▸ **Work to complete**:
Without changing a single word, output each entry.
┌─ Supplied information
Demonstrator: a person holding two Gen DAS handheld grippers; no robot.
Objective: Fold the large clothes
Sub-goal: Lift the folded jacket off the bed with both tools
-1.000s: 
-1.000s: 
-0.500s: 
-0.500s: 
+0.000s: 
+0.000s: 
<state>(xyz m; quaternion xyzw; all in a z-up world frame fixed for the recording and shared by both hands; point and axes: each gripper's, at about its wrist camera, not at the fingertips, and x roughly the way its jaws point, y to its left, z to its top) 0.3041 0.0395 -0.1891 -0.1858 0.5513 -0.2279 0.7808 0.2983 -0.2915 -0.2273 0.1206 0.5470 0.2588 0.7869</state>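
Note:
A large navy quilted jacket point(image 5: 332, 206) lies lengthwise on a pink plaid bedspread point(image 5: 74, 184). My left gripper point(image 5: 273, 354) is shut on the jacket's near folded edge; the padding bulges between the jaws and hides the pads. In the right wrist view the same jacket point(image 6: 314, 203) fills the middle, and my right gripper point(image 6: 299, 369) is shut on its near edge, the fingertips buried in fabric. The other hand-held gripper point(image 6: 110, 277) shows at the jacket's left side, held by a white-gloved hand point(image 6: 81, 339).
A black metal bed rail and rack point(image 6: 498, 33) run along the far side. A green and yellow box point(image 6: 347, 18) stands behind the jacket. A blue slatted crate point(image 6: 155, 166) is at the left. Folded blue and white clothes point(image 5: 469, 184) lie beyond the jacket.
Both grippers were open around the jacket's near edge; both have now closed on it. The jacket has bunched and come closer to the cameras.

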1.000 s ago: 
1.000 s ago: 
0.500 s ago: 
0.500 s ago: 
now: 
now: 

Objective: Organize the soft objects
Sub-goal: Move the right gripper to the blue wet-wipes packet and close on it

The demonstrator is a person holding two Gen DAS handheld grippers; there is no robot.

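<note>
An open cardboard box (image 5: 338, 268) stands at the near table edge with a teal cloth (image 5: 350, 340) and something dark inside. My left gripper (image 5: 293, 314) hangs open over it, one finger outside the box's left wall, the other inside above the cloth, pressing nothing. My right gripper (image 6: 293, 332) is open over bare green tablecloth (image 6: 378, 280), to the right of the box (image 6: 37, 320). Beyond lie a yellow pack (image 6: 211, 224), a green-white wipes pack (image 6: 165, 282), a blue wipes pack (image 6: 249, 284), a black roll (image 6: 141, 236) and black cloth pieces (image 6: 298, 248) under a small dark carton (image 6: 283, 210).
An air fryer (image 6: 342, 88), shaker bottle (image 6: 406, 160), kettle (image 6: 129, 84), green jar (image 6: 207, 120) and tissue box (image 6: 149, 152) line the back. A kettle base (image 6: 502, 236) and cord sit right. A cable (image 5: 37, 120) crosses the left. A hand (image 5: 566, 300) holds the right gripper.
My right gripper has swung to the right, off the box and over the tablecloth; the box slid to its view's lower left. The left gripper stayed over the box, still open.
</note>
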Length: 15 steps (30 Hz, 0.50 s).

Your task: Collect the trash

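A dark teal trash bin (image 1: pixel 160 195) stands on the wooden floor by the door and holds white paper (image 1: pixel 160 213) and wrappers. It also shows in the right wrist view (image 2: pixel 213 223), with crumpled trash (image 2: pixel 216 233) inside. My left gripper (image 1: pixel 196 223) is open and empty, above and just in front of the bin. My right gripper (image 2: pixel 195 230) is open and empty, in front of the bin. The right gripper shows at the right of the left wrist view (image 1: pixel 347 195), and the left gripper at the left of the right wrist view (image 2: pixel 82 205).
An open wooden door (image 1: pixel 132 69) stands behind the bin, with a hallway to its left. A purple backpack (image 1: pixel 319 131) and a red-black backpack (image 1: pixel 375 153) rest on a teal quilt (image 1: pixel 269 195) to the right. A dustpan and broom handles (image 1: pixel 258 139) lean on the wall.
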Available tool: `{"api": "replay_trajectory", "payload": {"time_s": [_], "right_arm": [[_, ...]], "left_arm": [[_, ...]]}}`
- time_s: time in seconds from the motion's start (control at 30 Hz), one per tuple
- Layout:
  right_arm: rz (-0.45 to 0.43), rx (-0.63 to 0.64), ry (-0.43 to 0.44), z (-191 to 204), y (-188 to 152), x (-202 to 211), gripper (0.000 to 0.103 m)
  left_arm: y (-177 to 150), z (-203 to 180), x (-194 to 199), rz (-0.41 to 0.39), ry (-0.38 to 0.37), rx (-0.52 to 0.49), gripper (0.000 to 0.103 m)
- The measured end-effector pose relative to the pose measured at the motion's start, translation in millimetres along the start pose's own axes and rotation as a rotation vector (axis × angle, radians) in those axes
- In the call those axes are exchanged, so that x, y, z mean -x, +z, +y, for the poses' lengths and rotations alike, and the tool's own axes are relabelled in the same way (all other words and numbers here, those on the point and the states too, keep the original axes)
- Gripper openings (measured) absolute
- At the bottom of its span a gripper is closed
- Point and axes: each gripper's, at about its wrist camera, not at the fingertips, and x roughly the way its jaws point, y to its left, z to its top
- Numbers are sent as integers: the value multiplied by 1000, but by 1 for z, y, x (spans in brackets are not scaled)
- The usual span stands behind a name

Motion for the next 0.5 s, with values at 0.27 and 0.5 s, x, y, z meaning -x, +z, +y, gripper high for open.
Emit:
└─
▸ **Solution**:
Demonstrator: a person holding two Gen DAS handheld grippers; no robot.
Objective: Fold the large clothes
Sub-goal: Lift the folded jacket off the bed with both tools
-1.000s: 
-1.000s: 
-0.500s: 
-0.500s: 
+0.000s: 
+0.000s: 
<state>(xyz m; quaternion xyzw; all in a z-up world frame fixed for the recording and shared by both hands; point and axes: each gripper's, at about its wrist camera, not at the fingertips, and x roughly the way its jaws point, y to its left, z to its top) 0.3041 0.0395 -0.1891 -0.1858 0.5513 -0.2279 0.7808 0.2983 -0.2915 -0.2273 0.1206 0.5470 0.2588 0.7869</state>
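Note:
A large navy quilted jacket point(image 5: 332, 206) lies lengthwise on a pink plaid bedspread point(image 5: 74, 184). My left gripper point(image 5: 273, 354) is shut on the jacket's near folded edge; the padding bulges between the jaws and hides the pads. In the right wrist view the same jacket point(image 6: 314, 203) fills the middle, and my right gripper point(image 6: 299, 369) is shut on its near edge, the fingertips buried in fabric. The other hand-held gripper point(image 6: 110, 277) shows at the jacket's left side, held by a white-gloved hand point(image 6: 81, 339).
A black metal bed rail and rack point(image 6: 498, 33) run along the far side. A green and yellow box point(image 6: 347, 18) stands behind the jacket. A blue slatted crate point(image 6: 155, 166) is at the left. Folded blue and white clothes point(image 5: 469, 184) lie beyond the jacket.
Both grippers were open around the jacket's near edge; both have now closed on it. The jacket has bunched and come closer to the cameras.
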
1.000 s ago: 
1.000 s ago: 
0.500 s ago: 
0.500 s ago: 
now: 
now: 

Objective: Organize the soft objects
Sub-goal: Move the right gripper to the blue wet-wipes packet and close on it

The demonstrator is a person holding two Gen DAS handheld grippers; there is no robot.

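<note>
An open cardboard box (image 5: 338, 268) stands at the near table edge with a teal cloth (image 5: 350, 340) and something dark inside. My left gripper (image 5: 293, 314) hangs open over it, one finger outside the box's left wall, the other inside above the cloth, pressing nothing. My right gripper (image 6: 293, 332) is open over bare green tablecloth (image 6: 378, 280), to the right of the box (image 6: 37, 320). Beyond lie a yellow pack (image 6: 211, 224), a green-white wipes pack (image 6: 165, 282), a blue wipes pack (image 6: 249, 284), a black roll (image 6: 141, 236) and black cloth pieces (image 6: 298, 248) under a small dark carton (image 6: 283, 210).
An air fryer (image 6: 342, 88), shaker bottle (image 6: 406, 160), kettle (image 6: 129, 84), green jar (image 6: 207, 120) and tissue box (image 6: 149, 152) line the back. A kettle base (image 6: 502, 236) and cord sit right. A cable (image 5: 37, 120) crosses the left. A hand (image 5: 566, 300) holds the right gripper.
My right gripper has swung to the right, off the box and over the tablecloth; the box slid to its view's lower left. The left gripper stayed over the box, still open.
</note>
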Length: 15 steps (30 Hz, 0.50 s).

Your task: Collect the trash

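A dark teal trash bin (image 1: pixel 160 195) stands on the wooden floor by the door and holds white paper (image 1: pixel 160 213) and wrappers. It also shows in the right wrist view (image 2: pixel 213 223), with crumpled trash (image 2: pixel 216 233) inside. My left gripper (image 1: pixel 196 223) is open and empty, above and just in front of the bin. My right gripper (image 2: pixel 195 230) is open and empty, in front of the bin. The right gripper shows at the right of the left wrist view (image 1: pixel 347 195), and the left gripper at the left of the right wrist view (image 2: pixel 82 205).
An open wooden door (image 1: pixel 132 69) stands behind the bin, with a hallway to its left. A purple backpack (image 1: pixel 319 131) and a red-black backpack (image 1: pixel 375 153) rest on a teal quilt (image 1: pixel 269 195) to the right. A dustpan and broom handles (image 1: pixel 258 139) lean on the wall.
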Available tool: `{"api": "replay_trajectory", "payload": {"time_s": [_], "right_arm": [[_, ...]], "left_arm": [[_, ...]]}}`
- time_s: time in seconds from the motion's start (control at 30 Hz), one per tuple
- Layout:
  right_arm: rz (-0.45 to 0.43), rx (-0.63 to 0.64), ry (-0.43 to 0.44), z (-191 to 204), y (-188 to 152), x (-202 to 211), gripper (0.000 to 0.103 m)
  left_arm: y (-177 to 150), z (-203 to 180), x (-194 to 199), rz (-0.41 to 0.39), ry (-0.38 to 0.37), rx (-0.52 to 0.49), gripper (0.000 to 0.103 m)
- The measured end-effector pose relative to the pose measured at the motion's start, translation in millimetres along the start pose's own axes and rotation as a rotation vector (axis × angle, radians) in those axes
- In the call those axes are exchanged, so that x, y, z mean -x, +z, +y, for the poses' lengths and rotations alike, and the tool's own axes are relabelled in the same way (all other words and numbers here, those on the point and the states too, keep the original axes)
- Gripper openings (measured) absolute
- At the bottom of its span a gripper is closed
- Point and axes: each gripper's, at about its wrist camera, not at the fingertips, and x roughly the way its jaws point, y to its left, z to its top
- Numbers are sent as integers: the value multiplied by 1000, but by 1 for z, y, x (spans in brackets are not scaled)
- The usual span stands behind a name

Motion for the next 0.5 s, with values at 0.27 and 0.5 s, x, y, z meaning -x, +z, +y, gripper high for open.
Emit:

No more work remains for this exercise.